I've decided I'd like to add some games to my haunt. We only get a handful of toters so I picked up some nicer toys/treats to hand out. I thought it would be fun to have a couple of games for them to play to get the toys/treats as the prizes. I've got flashing bracelets that would be a worthy prize. I found ImaginEERIng's site with their "Cauldron Catch" and "Boneyard Bone Toss" (excellent ideas) LINK but would like to come up with some more ideas. I'm trying to wrack my brain to think of those cheesy games they have at fairs and things...any ideas? TIA!


----------



## ghostie (May 15, 2006)

This one sounds fun and easy to do, but how could I Halloweenify it?

Treasure Chest
Fill a small square or rectangle container with birdseed and place 10-15 pennies within the seed. Allow the participants 1 minute (60 seconds) to find as many pennies within the time frame. Award players based on the total amount of pennies they have found. You can have them close their eyes to complicate the game if need be. You may also reduce the amount of time for older players.

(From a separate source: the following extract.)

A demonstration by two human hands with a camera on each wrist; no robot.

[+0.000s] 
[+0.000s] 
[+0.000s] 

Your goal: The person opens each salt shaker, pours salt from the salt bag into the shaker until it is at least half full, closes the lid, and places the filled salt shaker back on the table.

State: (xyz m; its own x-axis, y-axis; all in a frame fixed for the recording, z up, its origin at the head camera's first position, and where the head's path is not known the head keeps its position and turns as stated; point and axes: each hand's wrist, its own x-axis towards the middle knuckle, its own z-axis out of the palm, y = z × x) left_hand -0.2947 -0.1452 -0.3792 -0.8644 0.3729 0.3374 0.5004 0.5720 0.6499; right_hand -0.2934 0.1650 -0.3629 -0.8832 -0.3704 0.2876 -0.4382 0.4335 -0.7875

For the really little ones, I was thinking of a fishing type of game where the kids take a pole with a ghost hanging from it (using spiderwire for invisibility) and have a closepin attached to it somehow. They could "fly" the ghost over something and someone on the other end could clip a prize to the ghost and they could retrieve it. ?


----------



## Michigal (Jan 3, 2006)

Damn...I'd recently seen a site that had a Halloween version of the duck pond. You know the one where the little ones are guaranteed a prize, via the number on the bottom; the larger the number the bigger the prize? I wish I had bookmarked it, but as usual, it was seen enroute to looking up something else. I'll look in my history and maybe be able to find it.

Added in edit:
Actually it was a post in another forum. Person wanted to make it into a bottomless well. They floated body parts rather than duckies. I've also seen suggestions (if you want to be less scary) to use small pumpkins (2-3 inches). One of those kids small plastic wading pools would be good, particularly if it was repainted black (needs to be sanded down a little first).


----------



## ghostie (May 15, 2006)

Thanks, Michigal. That's a great idea. Especially for the little ones...


----------



## DeathTouch (Sep 6, 2005)

How about a taro card game. You put out three cards and the TOT picks one and that tells you which prize to give them.


----------



## HibLaGrande (Sep 25, 2005)

i always wanted a claw/crane machine.


----------



## Johnny Thunder (Feb 24, 2006)

ouija board?


----------



## Spookkid (Dec 27, 2005)

Maybe you could do a bean bag toss into a ghosts or a pumpkins mouth.


----------



## NickG (Sep 12, 2006)

or a rubber spider toss into glass jars... like those vases beta fish come in, there are always tons of those at the goodwill store.


----------



## ghostie (May 15, 2006)

Thanks for the ideas. I'll just have to figure out what would be cheapest and easiest to store. I'm feeling panicky about time, though, so might have to wait for 07 to do some of the time invested ones...Thanks again.


----------



## slimy (Jul 12, 2006)

What about an obstacle course? Put pumkins on the ground and have kids weave in and out of them. Do the limbo under a witches broom then leapfrog over tombstones. 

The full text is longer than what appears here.